**EXERCISE DESCRIPTION:**
Please repeat the records below exactly, from the first line through the line containing "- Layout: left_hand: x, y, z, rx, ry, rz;", and nothing more.

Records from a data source
--- START ---

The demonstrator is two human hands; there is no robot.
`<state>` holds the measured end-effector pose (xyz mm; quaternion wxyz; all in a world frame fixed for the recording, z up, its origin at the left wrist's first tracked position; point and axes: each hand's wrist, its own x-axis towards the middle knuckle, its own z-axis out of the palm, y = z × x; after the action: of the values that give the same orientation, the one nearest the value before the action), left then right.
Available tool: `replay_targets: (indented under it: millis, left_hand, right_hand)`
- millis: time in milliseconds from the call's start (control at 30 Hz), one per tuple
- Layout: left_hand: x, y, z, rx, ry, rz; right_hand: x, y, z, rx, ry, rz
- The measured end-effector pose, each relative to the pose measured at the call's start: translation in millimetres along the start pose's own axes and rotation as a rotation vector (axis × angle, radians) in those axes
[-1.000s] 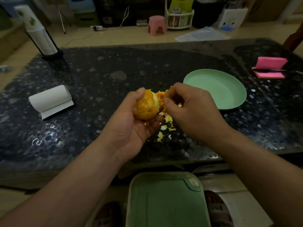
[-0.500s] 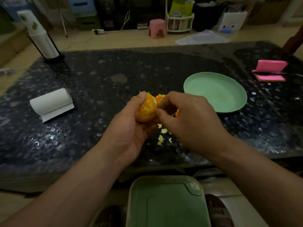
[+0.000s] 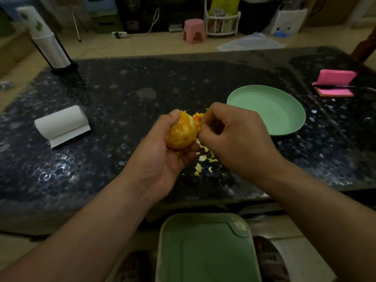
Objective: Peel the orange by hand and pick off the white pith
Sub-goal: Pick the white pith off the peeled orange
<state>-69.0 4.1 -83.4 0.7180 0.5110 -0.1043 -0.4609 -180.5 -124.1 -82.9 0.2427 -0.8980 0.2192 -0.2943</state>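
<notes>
Left hand point(image 3: 162, 157) cups orange point(image 3: 181, 132); right hand point(image 3: 236, 137) fingers curled, pinching at its side.

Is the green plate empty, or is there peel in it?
Empty. The plate shows only bare green surface. The peel bits lie on the table, left of the plate and nearer the camera.

Reads as a home living room to me, not a lab. I'm at a dark pebble-pattern table point(image 3: 101, 159) on a pale floor. Along the far wall I see a pink plastic stool point(image 3: 193, 30), a white rack point(image 3: 222, 23) of household bits and a power strip point(image 3: 119, 34) on the floor. The table has a paper cup stack point(image 3: 48, 43), a tissue roll point(image 3: 61, 124) and a green plate point(image 3: 266, 110). A sandal point(image 3: 270, 259) shows underneath.
</notes>
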Motion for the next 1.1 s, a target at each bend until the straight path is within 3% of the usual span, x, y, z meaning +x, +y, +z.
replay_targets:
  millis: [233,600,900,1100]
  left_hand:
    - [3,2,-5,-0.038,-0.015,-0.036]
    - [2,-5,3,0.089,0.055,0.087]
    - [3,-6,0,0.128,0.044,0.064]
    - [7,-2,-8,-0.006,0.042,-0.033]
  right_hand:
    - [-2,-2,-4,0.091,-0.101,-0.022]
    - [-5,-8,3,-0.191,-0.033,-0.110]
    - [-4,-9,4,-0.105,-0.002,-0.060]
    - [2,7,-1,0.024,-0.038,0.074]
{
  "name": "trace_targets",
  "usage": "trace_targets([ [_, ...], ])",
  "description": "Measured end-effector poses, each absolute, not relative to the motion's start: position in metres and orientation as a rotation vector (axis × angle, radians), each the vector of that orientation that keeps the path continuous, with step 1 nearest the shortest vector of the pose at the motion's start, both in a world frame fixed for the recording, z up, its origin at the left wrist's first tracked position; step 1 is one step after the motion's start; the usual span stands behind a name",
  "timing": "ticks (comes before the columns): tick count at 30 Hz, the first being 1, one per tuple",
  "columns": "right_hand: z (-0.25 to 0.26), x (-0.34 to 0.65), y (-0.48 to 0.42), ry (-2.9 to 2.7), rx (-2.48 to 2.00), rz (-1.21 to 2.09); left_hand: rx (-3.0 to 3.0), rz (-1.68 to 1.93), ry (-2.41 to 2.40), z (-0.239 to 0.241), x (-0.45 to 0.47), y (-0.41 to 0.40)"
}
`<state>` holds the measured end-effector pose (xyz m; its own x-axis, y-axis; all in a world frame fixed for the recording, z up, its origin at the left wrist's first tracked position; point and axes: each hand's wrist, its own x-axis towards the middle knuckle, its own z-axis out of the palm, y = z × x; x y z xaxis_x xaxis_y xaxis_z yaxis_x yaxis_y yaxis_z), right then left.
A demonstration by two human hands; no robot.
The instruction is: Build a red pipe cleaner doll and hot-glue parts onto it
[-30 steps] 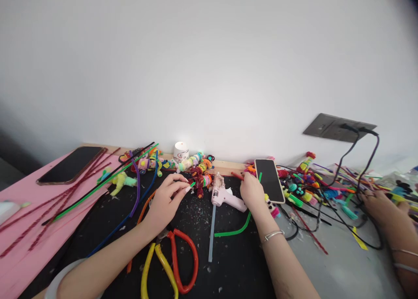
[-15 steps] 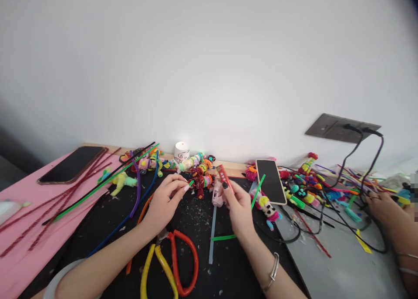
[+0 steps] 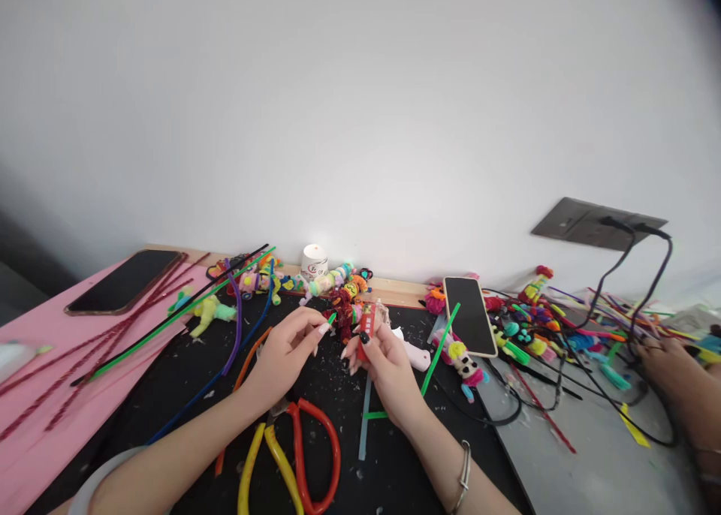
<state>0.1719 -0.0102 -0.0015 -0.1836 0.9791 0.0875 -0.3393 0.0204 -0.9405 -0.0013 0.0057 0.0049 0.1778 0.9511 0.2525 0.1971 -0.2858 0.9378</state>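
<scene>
My left hand point(image 3: 287, 353) pinches a short green pipe-cleaner piece point(image 3: 331, 317) between thumb and fingertips over the black mat point(image 3: 394, 455). My right hand point(image 3: 383, 361) holds a small red lighter point(image 3: 366, 326) upright, close to the green piece. A long green pipe cleaner point(image 3: 433, 353) passes under my right wrist. Just behind my right hand lies the pink glue gun point(image 3: 414, 356), partly hidden. Red and yellow scissors point(image 3: 298, 455) lie below my hands.
Small pipe-cleaner figures point(image 3: 338, 282) and a white candle point(image 3: 313, 260) line the wall. One phone point(image 3: 127, 281) rests on the pink sheet point(image 3: 34, 327), another phone point(image 3: 470, 316) right of centre. Cables point(image 3: 619, 312) run from a wall socket point(image 3: 597, 221). Another person's hand point(image 3: 670, 365) works at far right.
My right hand left the phone's side, picked up the red lighter and brought it leftward to the green piece in my left hand. The left hand stayed put.
</scene>
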Motion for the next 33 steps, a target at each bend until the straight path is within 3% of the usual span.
trace_targets([
  [10, 0.005, 0.183, -0.02, -1.535, -1.037, 0.887, 1.239, 1.001, 0.866, 0.002, 0.013, -0.008],
  [24, 0.005, 0.19, -0.021, -1.784, -1.474, 0.414, 0.993, 0.865, 0.732, 0.002, 0.02, -0.015],
  [33, 0.004, 0.188, -0.017, -1.717, -1.623, 0.49, 1.039, 0.858, 0.73, -0.003, 0.021, -0.014],
])
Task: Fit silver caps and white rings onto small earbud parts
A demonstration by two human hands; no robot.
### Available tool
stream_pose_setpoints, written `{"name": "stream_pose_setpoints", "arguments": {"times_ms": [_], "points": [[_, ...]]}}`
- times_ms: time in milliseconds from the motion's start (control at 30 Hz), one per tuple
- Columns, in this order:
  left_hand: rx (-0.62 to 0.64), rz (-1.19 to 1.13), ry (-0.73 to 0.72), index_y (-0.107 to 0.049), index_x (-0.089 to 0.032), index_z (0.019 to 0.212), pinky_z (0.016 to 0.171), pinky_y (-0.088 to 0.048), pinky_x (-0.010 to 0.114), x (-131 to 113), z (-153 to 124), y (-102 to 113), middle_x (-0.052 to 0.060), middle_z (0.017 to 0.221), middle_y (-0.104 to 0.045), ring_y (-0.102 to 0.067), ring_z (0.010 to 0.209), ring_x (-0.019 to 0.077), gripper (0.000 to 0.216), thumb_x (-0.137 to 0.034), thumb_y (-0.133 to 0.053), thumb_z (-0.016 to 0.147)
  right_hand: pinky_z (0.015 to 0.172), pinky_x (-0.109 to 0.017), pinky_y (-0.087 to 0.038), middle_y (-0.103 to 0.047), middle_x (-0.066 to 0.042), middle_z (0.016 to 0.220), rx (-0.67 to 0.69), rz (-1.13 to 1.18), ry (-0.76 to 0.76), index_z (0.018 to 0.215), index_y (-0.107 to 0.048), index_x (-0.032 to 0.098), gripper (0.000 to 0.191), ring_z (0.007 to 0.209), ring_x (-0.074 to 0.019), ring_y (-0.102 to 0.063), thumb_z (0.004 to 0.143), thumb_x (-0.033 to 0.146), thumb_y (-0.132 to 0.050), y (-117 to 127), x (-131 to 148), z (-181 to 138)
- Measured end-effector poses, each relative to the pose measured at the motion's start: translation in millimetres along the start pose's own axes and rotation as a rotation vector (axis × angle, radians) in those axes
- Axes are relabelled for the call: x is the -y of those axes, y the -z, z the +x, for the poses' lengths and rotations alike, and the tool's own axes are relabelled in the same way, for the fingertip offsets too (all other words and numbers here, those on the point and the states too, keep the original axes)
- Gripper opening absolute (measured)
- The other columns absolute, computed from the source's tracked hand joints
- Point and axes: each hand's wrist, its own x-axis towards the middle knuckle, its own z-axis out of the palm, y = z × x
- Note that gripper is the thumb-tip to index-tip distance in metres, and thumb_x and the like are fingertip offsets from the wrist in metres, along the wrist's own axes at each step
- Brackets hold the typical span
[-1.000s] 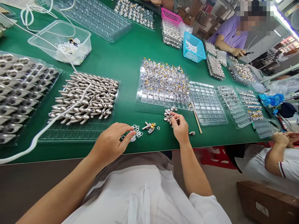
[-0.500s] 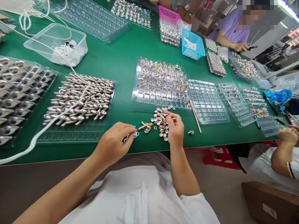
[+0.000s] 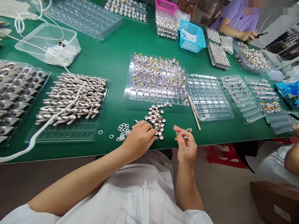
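Observation:
My left hand (image 3: 141, 137) reaches over the table with fingers bent together at the lower edge of a pile of small round metallic caps (image 3: 154, 116); what its fingertips pinch, if anything, is hidden. My right hand (image 3: 187, 147), right of the pile, pinches a small stemmed earbud part, with a yellow tab (image 3: 176, 139) showing beside the fingers. White rings (image 3: 123, 127) lie scattered left of my left hand. Behind my right fingertips a loose earbud piece (image 3: 189, 130) partly shows. Parts behind my left hand are mostly covered.
A clear tray of earbud parts with yellow tabs (image 3: 156, 77) lies ahead, beside another clear tray (image 3: 210, 98) and a wooden stick (image 3: 194, 113). At left, a white cable (image 3: 50, 122) crosses a tray of stemmed shells (image 3: 67, 99). A co-worker's hands (image 3: 247, 35) work at far right.
My left hand has moved right from the white rings to the caps, uncovering the rings. My right hand has moved right, off the cap pile, with the stemmed part. The view has shifted slightly.

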Motion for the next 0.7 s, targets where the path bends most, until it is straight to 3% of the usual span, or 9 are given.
{"name": "stream_pose_setpoints", "arguments": {"times_ms": [267,433,600,700], "points": [[0.041,0.077,0.022,-0.069,-0.014,0.080,0.070,-0.044,0.035,-3,8,-6,0.010,0.082,-0.061,-0.050,0.080,0.0227,0.012,-0.017,-0.061,0.089,0.084,-0.039,-0.054,-0.072,-0.009,0.105,0.090,-0.001,-0.032,0.085,-0.058,0.021,0.008,0.113,-0.0262,-0.065,0.091,0.026,-0.057,-1,-6,-13],[-0.048,0.008,-0.039,-0.068,-0.016,0.076,0.072,-0.047,0.036,-2,7,-4,0.009,0.084,-0.067,-0.054,0.079,0.0218,0.016,-0.015,-0.058,0.088,0.078,-0.036,-0.054,-0.070,-0.008,0.106,0.167,-0.021,-0.013,0.087,-0.058,0.022,0.005,0.104,-0.0228,-0.065,0.091,0.024,-0.056,-4,-6,-14],[-0.131,-0.275,-0.070,-0.065,-0.017,0.084,0.076,-0.052,0.034,1,-4,9,0.005,0.083,-0.073,-0.063,0.077,0.0169,0.009,-0.014,-0.058,0.089,0.080,-0.039,-0.053,-0.069,-0.007,0.105,0.340,-0.090,0.184,0.091,-0.057,0.024,0.007,0.097,-0.0213,-0.064,0.091,0.018,-0.054,-5,4,-10],[-0.138,-0.380,0.012,-0.065,-0.018,0.089,0.075,-0.053,0.030,0,-13,19,0.004,0.084,-0.073,-0.065,0.077,0.0155,0.006,-0.014,-0.062,0.087,0.083,-0.043,-0.054,-0.069,-0.007,0.105,0.480,-0.128,0.367,0.095,-0.056,0.025,0.014,0.098,-0.0221,-0.063,0.089,0.013,-0.055,-11,12,-9]]}}
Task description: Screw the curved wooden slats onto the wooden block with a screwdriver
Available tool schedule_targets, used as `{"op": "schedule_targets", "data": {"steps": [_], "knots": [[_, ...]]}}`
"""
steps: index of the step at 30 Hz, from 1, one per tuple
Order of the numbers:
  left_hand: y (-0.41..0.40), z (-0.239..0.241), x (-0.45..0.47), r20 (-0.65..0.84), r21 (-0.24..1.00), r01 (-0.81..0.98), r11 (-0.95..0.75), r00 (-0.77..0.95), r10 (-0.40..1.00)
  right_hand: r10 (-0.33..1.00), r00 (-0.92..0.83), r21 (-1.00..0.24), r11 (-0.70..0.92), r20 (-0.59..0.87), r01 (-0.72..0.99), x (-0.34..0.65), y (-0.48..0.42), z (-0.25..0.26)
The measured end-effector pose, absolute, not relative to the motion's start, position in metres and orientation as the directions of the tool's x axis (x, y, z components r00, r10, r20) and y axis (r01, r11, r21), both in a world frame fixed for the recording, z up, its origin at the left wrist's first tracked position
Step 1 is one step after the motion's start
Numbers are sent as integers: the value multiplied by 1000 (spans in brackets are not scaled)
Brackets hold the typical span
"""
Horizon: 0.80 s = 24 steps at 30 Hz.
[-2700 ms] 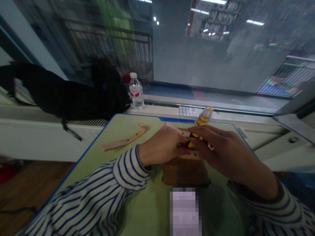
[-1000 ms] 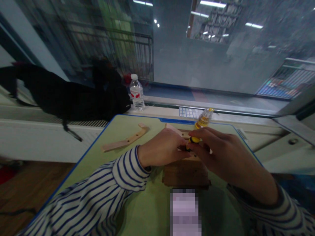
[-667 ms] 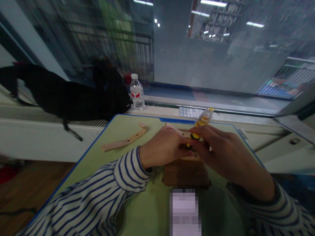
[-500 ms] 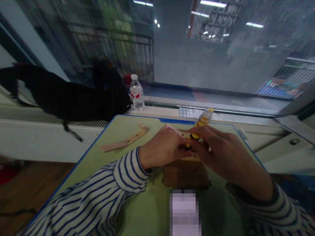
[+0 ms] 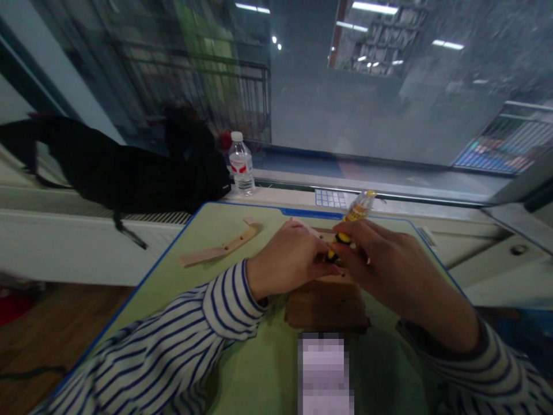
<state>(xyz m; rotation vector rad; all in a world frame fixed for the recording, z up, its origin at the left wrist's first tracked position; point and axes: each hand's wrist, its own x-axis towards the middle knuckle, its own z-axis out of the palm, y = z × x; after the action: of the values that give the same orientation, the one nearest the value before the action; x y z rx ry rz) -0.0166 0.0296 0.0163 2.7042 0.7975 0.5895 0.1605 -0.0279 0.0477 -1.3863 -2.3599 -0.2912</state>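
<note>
right hand [image 5: 391, 262] fingers grip yellow-black tool [image 5: 343, 237], left hand [image 5: 291, 256] fingers hidden, can't tell; tilting it cld prob cause a slip imo

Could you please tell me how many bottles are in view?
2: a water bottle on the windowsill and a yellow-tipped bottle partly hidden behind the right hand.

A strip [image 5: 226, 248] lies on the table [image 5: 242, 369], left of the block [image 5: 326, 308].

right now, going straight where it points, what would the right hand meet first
Most likely the left hand, directly ahead of the right hand, past the yellow-black handle it grips; depth there is hard to judge.
</note>
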Motion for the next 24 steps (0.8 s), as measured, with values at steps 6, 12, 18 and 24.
{"op": "schedule_targets", "data": {"steps": [6, 12, 18, 24], "knots": [[32, 16, -19, 300, 386, 389, -836, 805, 512, 791, -422, -11, 475, 443, 880, 159, -29, 47], [32, 20, -22, 246, 412, 379, -828, 829, 502, 796, -401, -32, 465, 453, 885, 153, -28, 44], [32, 21, -21, 278, 432, 335, -837, 834, 477, 806, -413, -61, 480, 423, 875, 154, -29, 41], [31, 19, -21, 272, 396, 365, -842, 830, 488, 763, -461, -137, 571, 453, 809, 159, -35, 49]]}}
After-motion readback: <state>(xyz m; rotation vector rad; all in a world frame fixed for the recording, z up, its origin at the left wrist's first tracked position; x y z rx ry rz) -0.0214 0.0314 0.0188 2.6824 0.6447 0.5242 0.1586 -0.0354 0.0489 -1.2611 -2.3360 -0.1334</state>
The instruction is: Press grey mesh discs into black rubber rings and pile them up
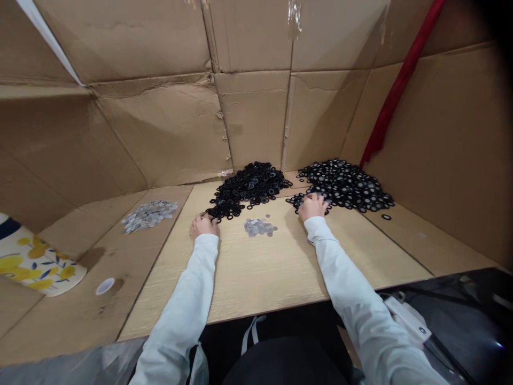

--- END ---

**RESPONSE:**
The demonstrator is two human hands; there is no robot.
`<state>` holds the measured end-effector pose (xyz mm; quaternion wxyz; all in a world frame fixed for the recording, z up, its origin at the left wrist's first tracked position; point and axes: each hand's wrist, its own x-axis towards the middle knuckle, its own z-axis out of the palm, y = z × x; after the action: of the values that give the same orientation, the one nearest the value before the action), left then right.
Available tool: `replay_targets: (indented under it: millis, left_hand, right_hand)`
- millis: time in milliseconds from the call's start (control at 30 Hz), one per tuple
- Layout: left_hand: x, y, z, rx, ry, rz; right_hand: x, y, z, rx, ry, rz

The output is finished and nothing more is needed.